This game provides more Puzzle & Dragons than you'll ever need in your life.
I’ve never played Puzzle & Dragons because it’s a free-to-play mobile game and I don’t care for that style of game. Thankfully, Puzzle & Dragons Z + Super Mario Bros. Edition brings you all the Puzzle & Dragons action you could possibly want minus the obnoxious energy bars and life crystals that previously stopped you from enjoying the game for more than 10 minutes at a time.
The base gameplay reminds me a bit of Puzzle Quest, but more involved. You construct a “team” of characters who each have elemental associations and special attacks. Each gem type on a Puzzle & Dragons board represents an element. So, for example, Goombas are wood types. Matching three or more green gems allows your Goombas to attack. They will not attack if you match three or more fire flowers, because Red Koopas are fire types—so they’ll attack instead. See how this goes? There are five elemental gems (wood, fire, water, light, dark) and an extra heart gem. Matching heart gems gives you an HP boost. Wood beats water beats fire, and dark/light are both opposed to each other. It’s important to bring the right team to each stage, and you are told what kinds of enemies—and gems—are found in the stage so that you can edit your team appropriately.

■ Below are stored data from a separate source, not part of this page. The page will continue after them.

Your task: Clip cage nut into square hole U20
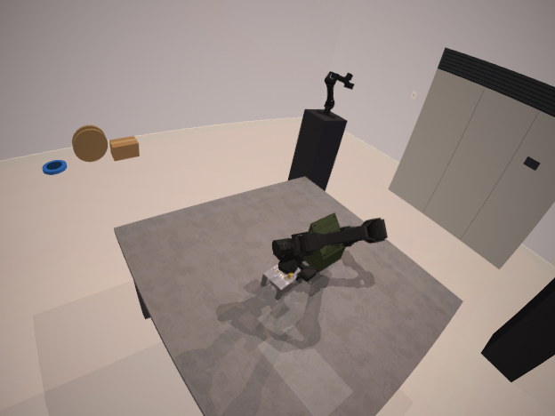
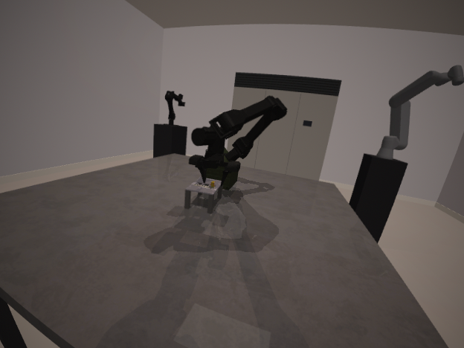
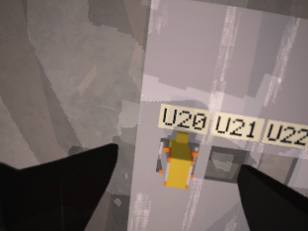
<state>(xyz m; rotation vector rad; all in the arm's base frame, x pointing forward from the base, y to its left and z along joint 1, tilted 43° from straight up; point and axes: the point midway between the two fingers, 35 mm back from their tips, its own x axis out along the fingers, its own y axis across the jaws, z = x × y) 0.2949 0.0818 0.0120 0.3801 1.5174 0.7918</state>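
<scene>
The rail plate (image 1: 278, 281) (image 2: 202, 189) (image 3: 185, 64) is a pale raised plate on legs. The yellow cage nut (image 1: 290, 275) (image 2: 212, 184) (image 3: 179, 170), with orange and light metal parts, stands up from the plate at the square hole below the label U20 (image 3: 184, 118). It covers most of that hole; dark hole edge shows at its sides. Its wings under the plate are hidden, so I cannot tell whether they are hooked. My gripper (image 3: 178, 162) is open, one black finger on each side of the nut, with a wide gap from it in the wrist view.
The U21 hole (image 3: 224, 163) lies right of the nut, near the right fingertip in the wrist view, with the U22 label (image 3: 287, 134) farther right. The green block (image 1: 321, 260) (image 2: 231, 179) at the arm's base stands close behind the plate.
</scene>
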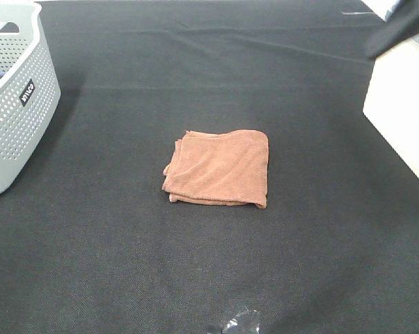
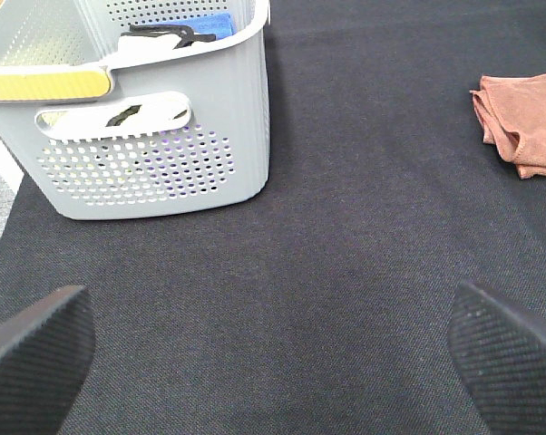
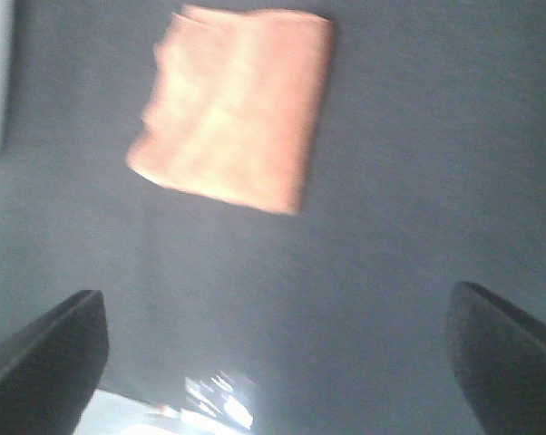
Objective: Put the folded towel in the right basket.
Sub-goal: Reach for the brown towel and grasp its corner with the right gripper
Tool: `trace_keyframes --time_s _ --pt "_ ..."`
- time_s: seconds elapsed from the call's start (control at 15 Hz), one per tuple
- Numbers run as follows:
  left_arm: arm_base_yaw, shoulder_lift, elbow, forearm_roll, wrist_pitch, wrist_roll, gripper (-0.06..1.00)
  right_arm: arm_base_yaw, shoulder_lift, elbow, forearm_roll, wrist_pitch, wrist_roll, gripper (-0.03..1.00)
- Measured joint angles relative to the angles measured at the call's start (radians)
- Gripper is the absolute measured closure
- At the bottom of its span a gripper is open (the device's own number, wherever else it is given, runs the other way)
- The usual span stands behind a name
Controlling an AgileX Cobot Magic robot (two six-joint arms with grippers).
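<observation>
The folded rust-brown towel (image 1: 218, 168) lies flat in the middle of the black tabletop. It also shows in the left wrist view (image 2: 525, 122) and, blurred, in the right wrist view (image 3: 232, 107). A pale boxy object (image 1: 402, 104) stands at the right edge, cut off; I cannot tell whether it is the right basket. My right gripper (image 3: 277, 349) is open and empty, well apart from the towel; a dark blurred part of its arm (image 1: 399, 28) shows at the top right. My left gripper (image 2: 273, 340) is open and empty over bare cloth near the grey basket.
A grey perforated basket (image 1: 14, 104) stands at the left edge; the left wrist view (image 2: 155, 172) shows it holding a blue cloth (image 2: 205, 24) and other items. A shiny glint (image 1: 239, 323) sits at the front edge. Black cloth (image 1: 216, 264) covers the table.
</observation>
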Motion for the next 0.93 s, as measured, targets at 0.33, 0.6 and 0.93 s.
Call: trace_keyframes --time_s 0.33,0.6,0.93 --pt "0.000 0.000 0.000 0.000 0.000 0.000 -0.05 0.122 0.327 0.000 0.165 -0.205 -0.125 0.00" --pt "0.000 0.000 0.000 0.000 0.000 0.000 -0.05 0.182 0.503 -0.028 0.195 -0.280 -0.136 0.00" --pt "0.000 0.000 0.000 0.000 0.000 0.000 -0.05 0.183 0.733 -0.212 0.270 -0.289 -0.139 0.00"
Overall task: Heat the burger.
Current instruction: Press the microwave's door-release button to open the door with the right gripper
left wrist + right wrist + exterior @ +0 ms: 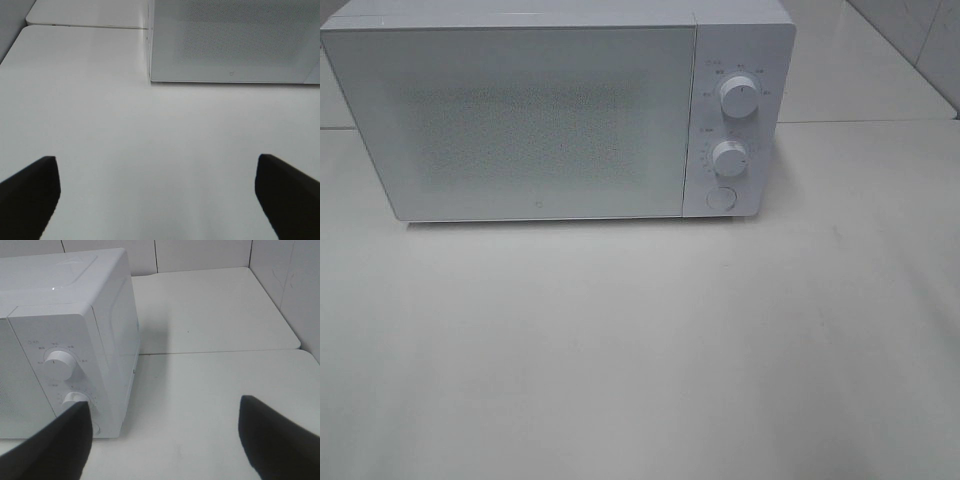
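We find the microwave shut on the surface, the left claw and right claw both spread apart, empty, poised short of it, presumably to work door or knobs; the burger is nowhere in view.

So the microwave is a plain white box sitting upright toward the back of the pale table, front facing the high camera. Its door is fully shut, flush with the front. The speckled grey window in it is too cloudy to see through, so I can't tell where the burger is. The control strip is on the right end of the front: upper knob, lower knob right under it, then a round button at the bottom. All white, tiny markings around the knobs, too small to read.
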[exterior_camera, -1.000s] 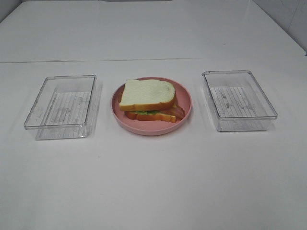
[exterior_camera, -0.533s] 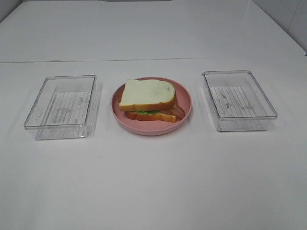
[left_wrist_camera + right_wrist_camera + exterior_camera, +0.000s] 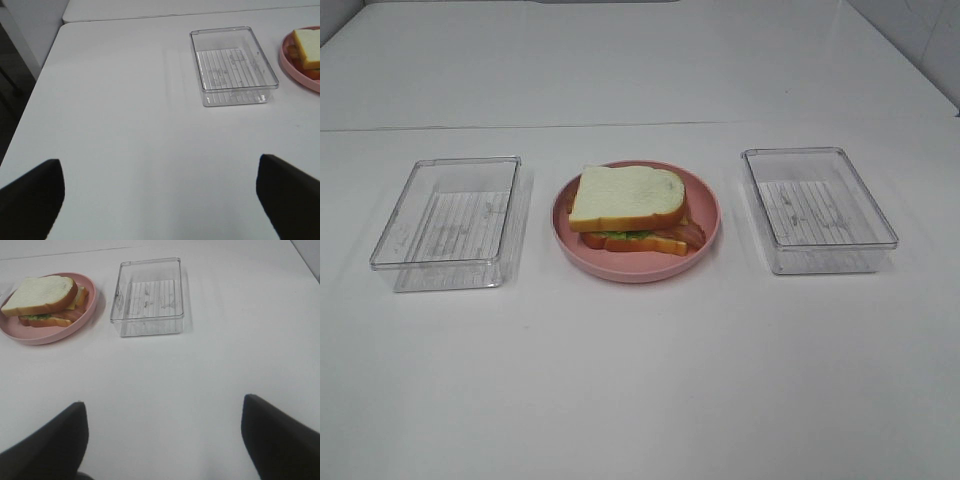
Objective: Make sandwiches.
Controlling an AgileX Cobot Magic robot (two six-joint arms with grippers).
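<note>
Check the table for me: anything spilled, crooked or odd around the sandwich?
Nothing spilled. The sandwich sits on the plate, its layers a bit uneven: bacon pokes out on one side. Both clear boxes look empty and upright, one each side of the plate.

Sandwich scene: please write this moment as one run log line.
sandwich: assembled on pink plate | left tray: empty | right tray: empty | left tool: open, holds nothing | right tool: open, holds nothing
</note>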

There’s a bit more to it than that—you can create up to six teams, edit them before every stage, evolve them based on pickups you’ve obtained, and level-up individual character’s skills—but for the most part, what I’ve described is how you’ll be playing.
You do this in both Puzzle & Dragons Z and Super Mario Bros. Edition (or Puzzle & Koopas, as I’ve been calling it). They might use slightly different terminology, but battling is the same in both. The difference is that Puzzle & Dragons Z is an intolerably slow story-based RPG whereas the Mario Bros. edition is exactly as straightforward and no-nonsense as the New Super Mario Bros. games tend to be. Puzzle & Dragons Z comes with an overworld, quests, character portraits, etc. It slows down the puzzling fun to a crawl for me, though. For my money, the Mario Bros. edition, which eschews all pretense of story, is more to my liking. It's also quite a bit harder, despite being billed as "for beginners."
The package is ultimately enjoyable, but you’re at the mercy of several variables during any given match. First, your party’s special abilities only come online after so many turns (or combos in Z), and while these abilities are fairly wide-reaching in scope, you’ve got to be able to survive long enough to trigger them. You’re also totally dependent on farming items in previous stages to upgrade your characters and abilities. You will not be able to progress very far without grinding in this way, which gets old. Finally, and this is the biggest problem, you have no control over the layout of the board. Sometimes you’ll be faced with a gaggle of Fire enemies but there won’t be any water gems on the board. Too bad. Sometimes you’ll need to clear five light gems to unlock a treasure chest, but there are only two on the board. So sad.
Many characters have gem-changing abilities—change all the water gems to fire gems, or whatever. But, again, you can only use these abilities once every so many turns or combos. You will often need their abilities before they’re ready to activate. This can be frustrating, and it will lead to many losses. You can tinker with your party loadouts and upgrades until the cows come home, but if the board isn’t giving you any good choices, you’re screwed.
I also found myself spending way too much time editing my party between stages. Yes, you can create six distinct parties, but you’ll quickly find that’s not enough and you’ll need to tinker all the time. I found this tedious—I just wanted to get with the gem-matching—and it’s especially frustrating when you spend a ton of time matching your party to the specifics of the stage only to get the shaft in terms of board layout, something you have no control over.
The games look okay. Puzzle & Dragons Z looks like a low-rent DS Pokémon clone in terms of graphics. The different monsters—which you collect and evolve like Pokémon—can be pretty cool looking, but they’re often palette swaps of each other. The Mario Bros. version looks like a New Super Mario Bros. game, but enemies have black outlines and plenty of idle animation. While Puzzle & Dragons Z uses 2D sprites, Super Mario Bros. Edition has 3D character models that look pretty spiffy. I can’t speak too highly of the music or sound effects in either game. For what it’s worth, the Mario music seems ripped right out of New Super Mario Bros.
In the end, Puzzle & Dragons Z + Super Mario Bros. Edition is, in itself, a bit of a puzzle. It’s definitely interesting and a great shake-up of the Puzzle Quest formula, but you’ll spend as much or more time not playing a match-three puzzle as you will playing it, if that makes sense—especially if you’re playing Puzzle & Dragons Z. The game is fun and well made, but I found the RPG aspects overwhelming. Not in an intellectual way, but in a “I’m spending way too much time on this” way. Give the eShop demo a shot, and play on Expert. That’s a pretty good indicator of how you’ll like the final game.